È VERO CHE HAI INVENTATO QUALCHE NUOVO GIOCO?
Ho detto più di una volta (ma non per vanagloria) che i giochi più belli sono quelli inventati da me. E, proprio perché “miei”, sono quelli che maggiormente creano “feeling” con il pubblico e fanno nascere spontaneamente l’applauso. Quando faccio conferenze ai prestigiatori professionisti di vari clubs, rimangono loro stessi meravigliati delle mie invenzioni, che non si trovano in nessun libro e nessuno ha mai fatto. Anche dopo la mia spiegazione rimangono insoddisfatti, perchè difficilmente possono ripeterlo. Sono iscritto al Club Magico Marchigiano con sede a Pesaro e al Club Magico Italiano con sede a Bologna, che annovera i migliori artisti in campo nazionale. Questo mi serve per imparare e per aggiornarmi.

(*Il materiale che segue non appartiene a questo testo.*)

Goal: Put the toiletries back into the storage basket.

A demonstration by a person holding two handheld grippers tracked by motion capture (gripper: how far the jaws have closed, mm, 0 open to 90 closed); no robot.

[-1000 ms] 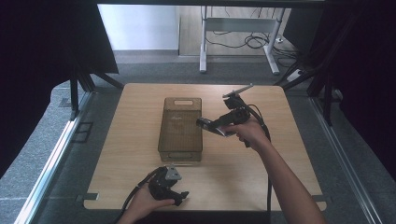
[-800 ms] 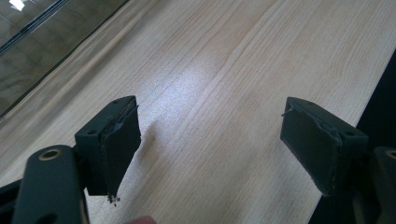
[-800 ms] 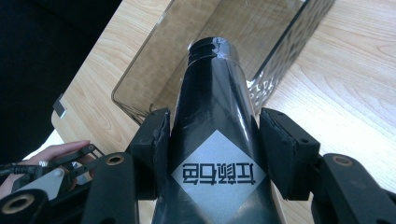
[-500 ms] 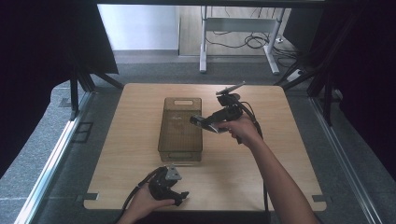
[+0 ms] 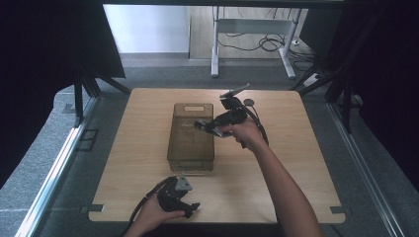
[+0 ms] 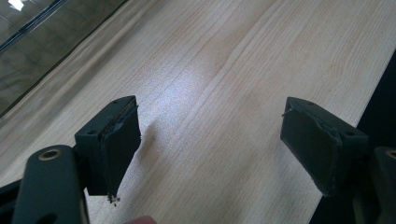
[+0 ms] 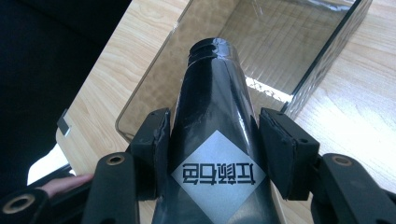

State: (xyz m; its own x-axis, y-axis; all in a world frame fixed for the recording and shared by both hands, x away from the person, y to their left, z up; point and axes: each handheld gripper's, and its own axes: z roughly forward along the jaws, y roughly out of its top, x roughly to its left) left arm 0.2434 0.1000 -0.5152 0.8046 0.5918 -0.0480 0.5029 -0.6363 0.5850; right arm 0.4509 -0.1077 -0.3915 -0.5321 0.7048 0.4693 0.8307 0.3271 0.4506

QUALE PUBBLICO TI IMBARAZZA DI PIÙ?
È scritto in ogni libro per professionisti che il pubblico più difficile è quello dei bambini. È vero per coloro che concepiscono l’arte magica secondo i canoni classici: vestito, luci, atmosfera, trucchi complicatissimi, ecc … Ho visto professionisti affermati fare grandi cose, ma senza suscitare meraviglia e gusto del gioco nei bambini. Io, invece, mi trovo benissimo con loro perché li vedo interessatissimi al gioco che seguono a bocca aperta, ma con gli occhi indagatori, pronti ad approfittare di una mossa falsa (che però non c’è mai, perché un bravo “mago” ha mille modi per camuffare un eventuale errore) per “scoprire il trucco” e dire: “Io ho capito; io ho capito”. Un po’ di difficoltà l’ho trovata con la gente della nostra missione del Wolaita (Etiopia), dove sono stato un paio di volte e dove ho organizzato qualche spettacolo. Trattandosi di gente molto impreparata a questo tipo di gioco, e che vive in una costante paura del diavolo, scambiava il trucco per un intervento di questo spirito malefico e fuggiva terrorizzata, credendomi uno “shareccio” (stregone) bianco, più potente, forse, di quelli di casa propria. Ora, dopo anni di esperienza, mi trovo a mio agio con qualsiasi tipo di pubblico, compreso quello ecclesiastico, che non è facile agli entusiasmi e agli apprezzamenti.
QUAL È IL TUO DESIDERIO PIÙ SINCERO?
Vivere appieno il mio carisma di frate cappuccino e mettere sempre più anima nei giochi in modo che, incantando e “illudendo” la gente che mi segue e mi applaude, mandi dentro quel qualcosa significato della tonaca che indosso. Nel cassetto ho anche il sogno di uno spettacolo nel quale, all’interno di una apparizione di colombe, appaia la scritta “Pace e Bene”, che è sempre l’augurio con il quale apro e chiudo ogni mia uscita per il mondo.